### What the exercise asks
The reply should contain every line of the data, repeated exactly, and no pictures.
--- --- ---
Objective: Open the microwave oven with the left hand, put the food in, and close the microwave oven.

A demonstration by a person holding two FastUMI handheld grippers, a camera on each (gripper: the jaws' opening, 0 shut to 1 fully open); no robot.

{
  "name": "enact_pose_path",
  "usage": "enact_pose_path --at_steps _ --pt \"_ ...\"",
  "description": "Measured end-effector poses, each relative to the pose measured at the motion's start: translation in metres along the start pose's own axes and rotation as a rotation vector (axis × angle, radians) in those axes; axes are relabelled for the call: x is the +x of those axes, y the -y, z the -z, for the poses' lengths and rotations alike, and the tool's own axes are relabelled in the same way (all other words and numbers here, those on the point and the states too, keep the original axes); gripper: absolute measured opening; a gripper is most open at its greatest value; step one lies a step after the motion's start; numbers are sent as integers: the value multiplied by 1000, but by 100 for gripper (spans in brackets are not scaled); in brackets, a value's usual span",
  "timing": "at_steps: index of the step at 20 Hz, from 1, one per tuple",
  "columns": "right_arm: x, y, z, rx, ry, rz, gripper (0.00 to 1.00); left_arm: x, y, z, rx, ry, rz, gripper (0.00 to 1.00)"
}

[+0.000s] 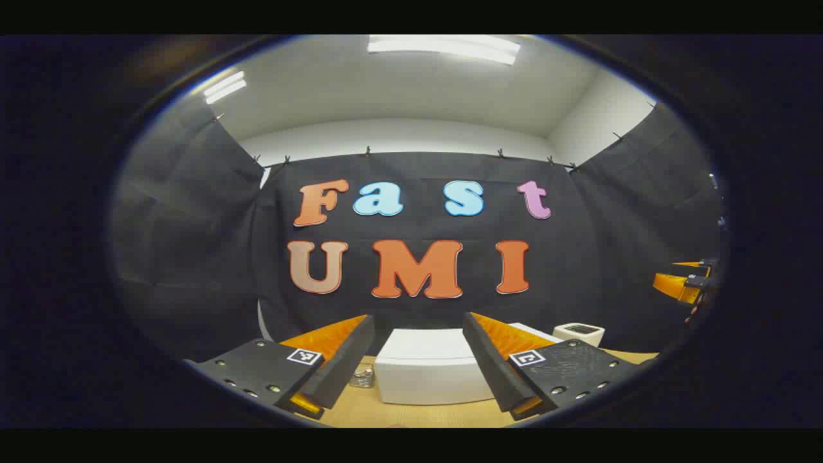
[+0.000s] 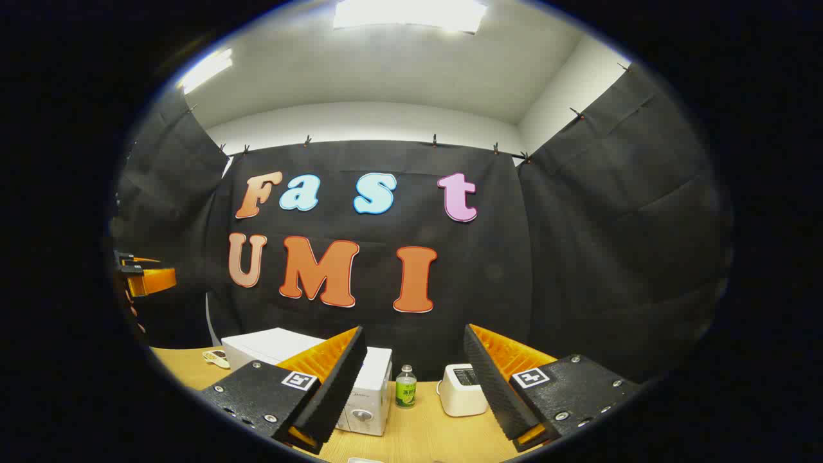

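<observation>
Both held well above the wooden tabletop (image 2: 418,431) with fingers apart and bare, left gripper (image 1: 418,360) framing the shut white microwave oven (image 1: 427,370) ahead, right gripper (image 2: 415,373) with it off to its left.

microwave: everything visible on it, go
The microwave is a white box standing upright on the wooden table, near the black cloth wall. Its door looks closed. A round dial sits low on its front, at the right side. The right gripper's left finger hides part of it; neither gripper touches it.
</observation>
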State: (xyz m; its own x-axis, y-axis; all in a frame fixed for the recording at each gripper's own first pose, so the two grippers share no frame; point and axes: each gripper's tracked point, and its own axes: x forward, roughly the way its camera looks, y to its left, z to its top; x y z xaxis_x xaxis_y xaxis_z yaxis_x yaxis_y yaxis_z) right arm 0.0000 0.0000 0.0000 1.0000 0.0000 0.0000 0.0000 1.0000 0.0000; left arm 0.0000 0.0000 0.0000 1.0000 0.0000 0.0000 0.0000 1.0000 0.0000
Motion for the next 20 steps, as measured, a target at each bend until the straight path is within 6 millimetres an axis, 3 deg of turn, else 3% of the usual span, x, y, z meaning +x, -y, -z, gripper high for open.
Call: enact_pose_path --at_steps 1,4,5,6,13,15,16,18,20 --pt "-1 0 -1 -1 -1 -6 94 -1 -3 -1 -2 0 -3 89" --pt "-2 -3 -2 -15 4 -24 95 -4 -5 -2 -7 3 -4 93" --pt "-4 -5 -2 -22 3 -30 99 -5 -3 0 -10 -2 5 89" --pt "-5 -5 -1 -30 1 -33 96 -5 0 2 -12 -8 13 94" --pt "-13 1 -11 -35 33 -26 96 -8 -11 -4 15 2 -10 89" --pt "-15 2 -13 -20 34 -32 96 -10 -11 -8 22 10 -4 94" --pt "-15 3 -14 -14 35 -34 95 -10 -11 -9 29 13 -1 89" --pt "-15 5 -17 -4 39 -34 95 -9 -13 -16 41 26 -4 93" --pt "-14 6 -21 13 38 -33 95 -4 -12 -23 43 27 2 89"
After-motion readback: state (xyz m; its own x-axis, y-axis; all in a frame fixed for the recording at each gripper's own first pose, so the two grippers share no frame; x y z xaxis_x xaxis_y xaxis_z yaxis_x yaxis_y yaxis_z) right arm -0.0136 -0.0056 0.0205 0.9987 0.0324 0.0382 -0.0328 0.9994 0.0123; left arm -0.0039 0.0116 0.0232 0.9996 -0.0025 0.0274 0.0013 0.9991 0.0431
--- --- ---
### Final answer
Objective: Open the microwave oven with the left hand, put the food in, and close the microwave oven.

A demonstration by a person holding two FastUMI handheld grippers, a camera on each (gripper: the jaws' opening, 0 shut to 1 fully open); no robot.

{
  "name": "enact_pose_path",
  "usage": "enact_pose_path --at_steps _ --pt \"_ ...\"",
  "description": "Measured end-effector poses, each relative to the pose measured at the motion's start: translation in metres along the start pose's own axes and rotation as a rotation vector (axis × angle, radians) in those axes; axes are relabelled for the call: x is the +x of those axes, y the -y, z the -z, for the poses' lengths and rotations alike, and the tool's own axes are relabelled in the same way (all other words and numbers here, those on the point and the states too, keep the original axes); gripper: absolute measured opening; a gripper is most open at its greatest value; step one lies a step after the motion's start; numbers are sent as integers: the value multiplied by 1000, but by 100 for gripper (spans in brackets are not scaled); in brackets, a value's usual span",
  "timing": "at_steps: index of the step at 20 Hz, from 1, one per tuple",
  "columns": "right_arm: x, y, z, rx, ry, rz, gripper (0.00 to 1.00); left_arm: x, y, z, rx, ry, rz, gripper (0.00 to 1.00)"
}

[+0.000s] 
[+0.000s] 

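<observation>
Both held well above the wooden tabletop (image 2: 418,431) with fingers apart and bare, left gripper (image 1: 418,360) framing the shut white microwave oven (image 1: 427,370) ahead, right gripper (image 2: 415,373) with it off to its left.

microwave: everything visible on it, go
The microwave is a white box standing upright on the wooden table, near the black cloth wall. Its door looks closed. A round dial sits low on its front, at the right side. The right gripper's left finger hides part of it; neither gripper touches it.
</observation>
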State: (xyz m; its own x-axis, y-axis; all in a frame fixed for the recording at each gripper's own first pose, so the two grippers share no frame; point and axes: each gripper's tracked point, and its own axes: x forward, roughly the way its camera looks, y to its left, z to its top; x y z xaxis_x xaxis_y xaxis_z yaxis_x yaxis_y yaxis_z) right arm 0.0000 0.0000 0.0000 1.0000 0.0000 0.0000 0.0000 1.0000 0.0000; left arm 0.0000 0.0000 0.0000 1.0000 0.0000 0.0000 0.0000 1.0000 0.0000
Motion for the next 20 steps, as measured, a target at each bend until the straight path is within 6 millimetres an axis, 3 deg of turn, else 3% of the usual span, x, y, z meaning +x, -y, -z, gripper high for open.
Call: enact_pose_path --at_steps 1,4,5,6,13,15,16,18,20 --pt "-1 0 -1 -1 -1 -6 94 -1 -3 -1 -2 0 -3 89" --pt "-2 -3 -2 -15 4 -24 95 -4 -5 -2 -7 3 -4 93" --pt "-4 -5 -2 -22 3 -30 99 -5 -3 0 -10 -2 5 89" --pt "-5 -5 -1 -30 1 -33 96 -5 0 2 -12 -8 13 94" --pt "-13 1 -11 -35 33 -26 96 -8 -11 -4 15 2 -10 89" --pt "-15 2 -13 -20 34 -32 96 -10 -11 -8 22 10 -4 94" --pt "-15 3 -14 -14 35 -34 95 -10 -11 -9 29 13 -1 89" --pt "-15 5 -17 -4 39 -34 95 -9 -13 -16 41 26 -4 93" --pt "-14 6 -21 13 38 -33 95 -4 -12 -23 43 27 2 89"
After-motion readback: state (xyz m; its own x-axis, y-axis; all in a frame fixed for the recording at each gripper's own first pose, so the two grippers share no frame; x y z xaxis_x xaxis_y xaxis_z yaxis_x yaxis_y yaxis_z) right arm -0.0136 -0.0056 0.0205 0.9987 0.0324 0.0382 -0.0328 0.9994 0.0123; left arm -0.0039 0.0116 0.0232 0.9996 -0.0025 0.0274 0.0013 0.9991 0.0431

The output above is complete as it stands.